5.4. Software Issues for Scalability

This section addresses some key software aspects which affect the parallel performance of the program.

5.4.1. Program Architecture

It should be expected that only the computations performed in parallel would speedup when more processing cores are used. In the Mechanical APDL program, some computations before and after solution (for example, /PREP7 or /POST1) are set up to use some shared memory parallelism; however, the bulk of the parallel computations are performed during solution (specifically within the SOLVE command). Therefore, it would be expected that only the solution time would significantly decrease as more processing cores are used. Moreover, if a significant portion of the analysis time is spent anywhere outside solution, then adding more cores would not be expected to significantly decrease the solution time (that is, the efficiency of the program would be greatly diminished for this case).

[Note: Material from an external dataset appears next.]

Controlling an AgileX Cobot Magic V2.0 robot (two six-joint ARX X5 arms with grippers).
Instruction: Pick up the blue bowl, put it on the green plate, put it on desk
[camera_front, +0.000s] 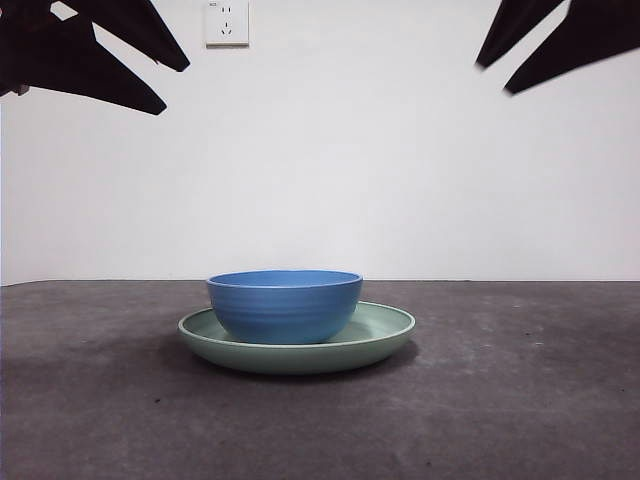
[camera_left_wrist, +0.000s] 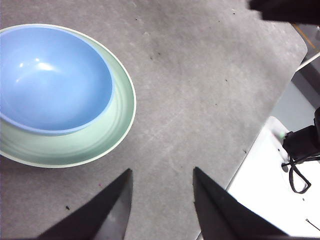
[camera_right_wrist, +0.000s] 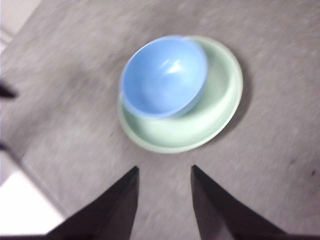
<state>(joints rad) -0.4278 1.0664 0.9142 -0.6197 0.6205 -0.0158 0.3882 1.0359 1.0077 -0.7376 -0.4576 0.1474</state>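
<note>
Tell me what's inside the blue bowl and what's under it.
The blue bowl holds nothing; its inside shows bare in both wrist views. Under it is the green plate, which sits on the desk. The plate's middle is covered.

Both grippers carry matte black, flat, blade-like fingers (camera_left_wrist: 112, 210) tapering to pointed tips, unmarked.
</note>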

As described in Measuring Scalability, the "Elapsed time spent computing solution" shown in the output file gives an indication of the amount of wall clock time spent actually computing the solution. If this time dominates the overall runtime, then it should be expected that parallel processing will help this model run faster as more cores are used. However, if this time is only a fraction of the overall runtime, then parallel processing should not be expected to help this model run significantly faster.

5.4.2. Distributed-Memory Parallel Processing

5.4.2.1. Contact Elements

DMP solutions are designed to balance the number of elements, nodes, and degrees of freedom for each process so that each process has roughly the same amount of work. However, this becomes a challenge when contact elements are present in the model. Contact elements often need to perform more computations at the element level (for example, searching for contact, penetration detection) than other types of elements. This can affect DMP scalability by causing one process to have much more work (that is, more computations to perform) than other processes, ultimately impeding the load balancing. This is especially true for large models with a relatively high percentage of contact/target elements compared to the total number of elements. When this is the case, the best approach is to try and limit the scope of the contact to only what is necessary.

In some cases, using the command CNCHECK,TRIM can help trim any unnecessary contact/target elements from the larger contact pairs, and therefore improve performance in a distributed-memory parallel (DMP) run.

In most other cases, you can use the command CNCHECK,SPLIT or CNCHECK,DMP to split larger contact pairs into several sub-pairs so that the smaller contact sub-pairs can be distributed into different processes. The contact pair splitting logic greatly improves load balance between processes, and the time spent on stiffness matrix generation will be much more scalable, particularly at higher core counts. Large bonded and small-sliding contact pairs will realize the most benefit form contact pair splitting. For more information, see Solving Large Contact Models in a Distributed-Memory Parallel Environment in the Contact Technology Guide.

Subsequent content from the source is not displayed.